I'm trying to figure out how domains are read by search engines.
For example,
www.ABC.com is my site
www.XYZ.com is my other site
But I only have one server.
www.ABC.com/XYZ is the actual location of XYZ.com
I used URL masking so site visitors don't know any better.
When they type in XYZ.com, all they see is XYZ.com in the address bar
So... will google index XYZ.com by attacking XYZ.com, or by using the true raw www.ABC.com/XYZ folder? Or both?
And if so, should there be multiple robots.txt files? Will that work?
Does the google bot treat the forward as the raw domain, and not a subfolder (as is it's true nature online)
?????![]()
![]()
![]()
![]()
![]()
![]()
![]()
![]()
![]()
Help.
+ Reply to Thread
Results 1 to 11 of 11
-
Want my help? Ask here! (not via PM!)
FAQs: Best Blank Discs • Best TBCs • Best VCRs for capture • Restore VHS -
It'll probably crawl the site both ways.
As for your question about treating it as a raw domain you'd probably have to ask Google that. -
The first thing you must ensure is that your web server doesn't allow directory indexes, this will hide all your site directories by default, no-one should know your physical server directory structure.

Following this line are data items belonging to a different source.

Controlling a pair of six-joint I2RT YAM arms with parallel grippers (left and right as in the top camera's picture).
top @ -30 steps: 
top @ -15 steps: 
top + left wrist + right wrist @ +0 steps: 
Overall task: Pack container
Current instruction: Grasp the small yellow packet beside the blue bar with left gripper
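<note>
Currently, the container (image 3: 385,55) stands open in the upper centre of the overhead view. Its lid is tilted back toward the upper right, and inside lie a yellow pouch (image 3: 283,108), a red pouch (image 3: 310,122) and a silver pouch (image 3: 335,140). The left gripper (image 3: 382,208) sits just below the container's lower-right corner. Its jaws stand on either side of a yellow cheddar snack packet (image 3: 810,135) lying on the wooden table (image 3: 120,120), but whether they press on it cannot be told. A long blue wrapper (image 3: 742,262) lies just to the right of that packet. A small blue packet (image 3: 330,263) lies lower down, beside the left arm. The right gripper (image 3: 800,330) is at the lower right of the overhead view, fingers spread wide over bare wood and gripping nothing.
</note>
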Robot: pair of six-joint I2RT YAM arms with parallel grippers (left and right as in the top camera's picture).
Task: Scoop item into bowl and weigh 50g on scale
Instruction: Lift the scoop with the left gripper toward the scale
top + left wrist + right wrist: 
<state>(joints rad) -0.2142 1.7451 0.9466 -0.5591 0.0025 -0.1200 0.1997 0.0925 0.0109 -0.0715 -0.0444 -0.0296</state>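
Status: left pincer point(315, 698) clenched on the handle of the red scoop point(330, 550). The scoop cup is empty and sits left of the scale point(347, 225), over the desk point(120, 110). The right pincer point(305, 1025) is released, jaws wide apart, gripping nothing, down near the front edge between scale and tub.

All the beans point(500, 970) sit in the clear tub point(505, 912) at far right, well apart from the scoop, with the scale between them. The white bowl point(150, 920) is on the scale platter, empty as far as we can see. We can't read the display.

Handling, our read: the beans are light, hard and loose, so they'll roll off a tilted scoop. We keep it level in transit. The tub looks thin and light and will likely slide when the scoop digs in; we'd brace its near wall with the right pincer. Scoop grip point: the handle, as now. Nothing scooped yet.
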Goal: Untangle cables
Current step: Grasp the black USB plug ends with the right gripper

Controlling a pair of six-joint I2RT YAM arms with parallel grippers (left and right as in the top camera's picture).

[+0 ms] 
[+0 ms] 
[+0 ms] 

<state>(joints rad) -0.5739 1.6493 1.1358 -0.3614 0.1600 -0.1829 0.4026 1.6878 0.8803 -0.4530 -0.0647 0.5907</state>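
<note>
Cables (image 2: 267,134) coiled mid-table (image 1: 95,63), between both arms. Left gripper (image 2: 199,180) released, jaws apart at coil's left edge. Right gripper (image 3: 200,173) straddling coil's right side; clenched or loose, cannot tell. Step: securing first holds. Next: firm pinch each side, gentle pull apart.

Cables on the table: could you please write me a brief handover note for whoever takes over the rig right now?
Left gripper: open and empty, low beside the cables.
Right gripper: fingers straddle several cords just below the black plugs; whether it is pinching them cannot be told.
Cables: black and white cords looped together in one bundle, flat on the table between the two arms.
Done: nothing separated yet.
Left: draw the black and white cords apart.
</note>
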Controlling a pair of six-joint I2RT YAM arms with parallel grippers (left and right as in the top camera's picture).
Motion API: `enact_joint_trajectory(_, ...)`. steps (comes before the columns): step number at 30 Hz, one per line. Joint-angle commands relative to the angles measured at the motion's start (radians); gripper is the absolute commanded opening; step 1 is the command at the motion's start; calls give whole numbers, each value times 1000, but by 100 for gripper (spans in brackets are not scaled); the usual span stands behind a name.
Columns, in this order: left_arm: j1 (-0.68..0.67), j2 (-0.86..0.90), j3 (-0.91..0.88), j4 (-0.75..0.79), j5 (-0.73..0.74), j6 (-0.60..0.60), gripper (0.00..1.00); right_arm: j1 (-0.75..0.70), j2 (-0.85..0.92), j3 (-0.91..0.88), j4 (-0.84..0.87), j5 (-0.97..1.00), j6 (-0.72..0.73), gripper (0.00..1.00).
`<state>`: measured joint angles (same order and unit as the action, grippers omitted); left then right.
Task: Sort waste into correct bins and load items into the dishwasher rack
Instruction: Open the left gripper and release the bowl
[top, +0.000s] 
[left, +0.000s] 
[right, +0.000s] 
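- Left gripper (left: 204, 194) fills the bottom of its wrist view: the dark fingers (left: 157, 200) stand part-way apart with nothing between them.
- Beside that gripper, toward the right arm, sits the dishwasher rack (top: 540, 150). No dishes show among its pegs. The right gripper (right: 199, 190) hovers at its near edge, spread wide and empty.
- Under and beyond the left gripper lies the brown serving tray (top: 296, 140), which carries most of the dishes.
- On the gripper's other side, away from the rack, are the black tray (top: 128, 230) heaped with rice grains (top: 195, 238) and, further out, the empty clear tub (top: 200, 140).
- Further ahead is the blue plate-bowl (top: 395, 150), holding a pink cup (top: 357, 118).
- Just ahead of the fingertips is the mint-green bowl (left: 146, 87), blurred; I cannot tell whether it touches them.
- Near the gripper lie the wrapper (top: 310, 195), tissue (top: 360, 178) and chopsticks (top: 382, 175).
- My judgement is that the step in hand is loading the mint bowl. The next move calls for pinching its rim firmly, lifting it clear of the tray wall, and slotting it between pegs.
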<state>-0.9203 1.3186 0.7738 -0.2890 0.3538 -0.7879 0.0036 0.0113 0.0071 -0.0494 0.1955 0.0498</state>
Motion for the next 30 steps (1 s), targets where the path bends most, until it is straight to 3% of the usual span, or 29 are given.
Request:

Now the only way crawlers can work out your "site" structure is to trace the links on your site, starting from the site-root path.
The crawlers can only start from WWW.ABC.COM and WWW.XYZ.COM, they have no way of knowing that the root of WWW.XYZ.COM is "WWW.ABC.COM/XYZ" unless you have a link (or reference to it) somewhere on your site that reveals this.
By the way what's the default site attached to your IP address? What will the crawlers see when they come in via IP.
Be careful using "robots.txt", not all crawlers honour the file, and by inserting entries in this you are actually revealing the existence of the directories that you want to keep secret. You only need to put those directories in the robots.txt that can be reached through your public links. For example you would have many links (and references) to directory "/images/" so if you don't want your images indexed then put this in the robots.txt, but if there is no reference anywhere to directory "/XYZ/" don't expose it by putting it in the file. -
It's paid hosting. I don't control the server.
I've never referenced/linked to the ABC.COM/XYZ, but google has indexed it that way many times. I always link it as XYZ.com (if I link at all!)Want my help? Ask here! (not via PM!)
FAQs: Best Blank Discs • Best TBCs • Best VCRs for capture • Restore VHS -
OK Hosted - all is not lost yet.
How is it showing in Google?
I'm assuming that if for example you have "index.htm" in your XYZ.COM site then Google is showing it as "http://ABC.COM/XYZ/index.htm" instead of "http://XYZ.COM/index.htm" or does it show both.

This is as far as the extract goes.